▶ **Activity**: Take the data that follows and retype it word for word.

▶ **The data**:

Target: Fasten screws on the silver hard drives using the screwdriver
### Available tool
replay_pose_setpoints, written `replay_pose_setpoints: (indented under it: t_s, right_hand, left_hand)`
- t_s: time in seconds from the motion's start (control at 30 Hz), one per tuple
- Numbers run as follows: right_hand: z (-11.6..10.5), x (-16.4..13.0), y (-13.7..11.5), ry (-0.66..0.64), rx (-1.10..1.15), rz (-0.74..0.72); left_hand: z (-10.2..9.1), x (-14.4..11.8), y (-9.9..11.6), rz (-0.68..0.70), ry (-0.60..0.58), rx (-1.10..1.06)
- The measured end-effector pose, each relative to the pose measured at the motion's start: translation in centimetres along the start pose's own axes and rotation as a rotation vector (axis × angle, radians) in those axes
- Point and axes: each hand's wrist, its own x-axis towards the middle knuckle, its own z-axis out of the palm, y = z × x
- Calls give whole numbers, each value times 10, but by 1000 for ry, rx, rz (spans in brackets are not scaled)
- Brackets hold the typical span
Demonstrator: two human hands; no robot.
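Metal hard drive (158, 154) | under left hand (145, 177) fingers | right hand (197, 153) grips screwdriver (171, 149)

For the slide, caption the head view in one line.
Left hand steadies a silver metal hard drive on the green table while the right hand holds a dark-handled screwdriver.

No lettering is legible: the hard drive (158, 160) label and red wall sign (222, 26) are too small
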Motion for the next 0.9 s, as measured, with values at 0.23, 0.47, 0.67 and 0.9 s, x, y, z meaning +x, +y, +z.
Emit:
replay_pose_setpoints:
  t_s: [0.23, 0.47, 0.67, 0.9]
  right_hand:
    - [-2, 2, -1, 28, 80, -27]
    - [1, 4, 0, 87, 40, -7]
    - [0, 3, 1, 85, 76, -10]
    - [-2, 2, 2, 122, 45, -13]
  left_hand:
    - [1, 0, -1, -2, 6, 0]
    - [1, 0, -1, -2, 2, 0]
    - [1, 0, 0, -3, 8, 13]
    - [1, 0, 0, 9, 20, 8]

▶ **Finished exercise**:
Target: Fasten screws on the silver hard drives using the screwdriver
### Available tool
replay_pose_setpoints, written `replay_pose_setpoints: (indented under it: t_s, right_hand, left_hand)`
- t_s: time in seconds from the motion's start (control at 30 Hz), one per tuple
- Numbers run as follows: right_hand: z (-11.6..10.5), x (-16.4..13.0), y (-13.7..11.5), ry (-0.66..0.64), rx (-1.10..1.15), rz (-0.74..0.72); left_hand: z (-10.2..9.1), x (-14.4..11.8), y (-9.9..11.6), rz (-0.68..0.70), ry (-0.60..0.58), rx (-1.10..1.06)
- The measured end-effector pose, each relative to the pose measured at the motion's start: translation in centimetres along the start pose's own axes and rotation as a rotation vector (axis × angle, radians) in those axes
- Point and axes: each hand's wrist, its own x-axis towards the middle knuckle, its own z-axis out of the palm, y = z × x
- Calls give whole numbers, each value times 10, but by 1000 for ry, rx, rz (spans in brackets are not scaled)
- Brackets hold the typical span
Demonstrator: two human hands; no robot.
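Metal hard drive (158, 154) | under left hand (145, 177) fingers | right hand (197, 153) grips screwdriver (171, 149)

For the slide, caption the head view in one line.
Left hand steadies a silver metal hard drive on the green table while the right hand holds a dark-handled screwdriver.

No lettering is legible: the hard drive (158, 160) label and red wall sign (222, 26) are too small
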Motion for the next 0.9 s, as measured, with values at 0.23, 0.47, 0.67 and 0.9 s, x, y, z meaning +x, +y, +z.
Emit:
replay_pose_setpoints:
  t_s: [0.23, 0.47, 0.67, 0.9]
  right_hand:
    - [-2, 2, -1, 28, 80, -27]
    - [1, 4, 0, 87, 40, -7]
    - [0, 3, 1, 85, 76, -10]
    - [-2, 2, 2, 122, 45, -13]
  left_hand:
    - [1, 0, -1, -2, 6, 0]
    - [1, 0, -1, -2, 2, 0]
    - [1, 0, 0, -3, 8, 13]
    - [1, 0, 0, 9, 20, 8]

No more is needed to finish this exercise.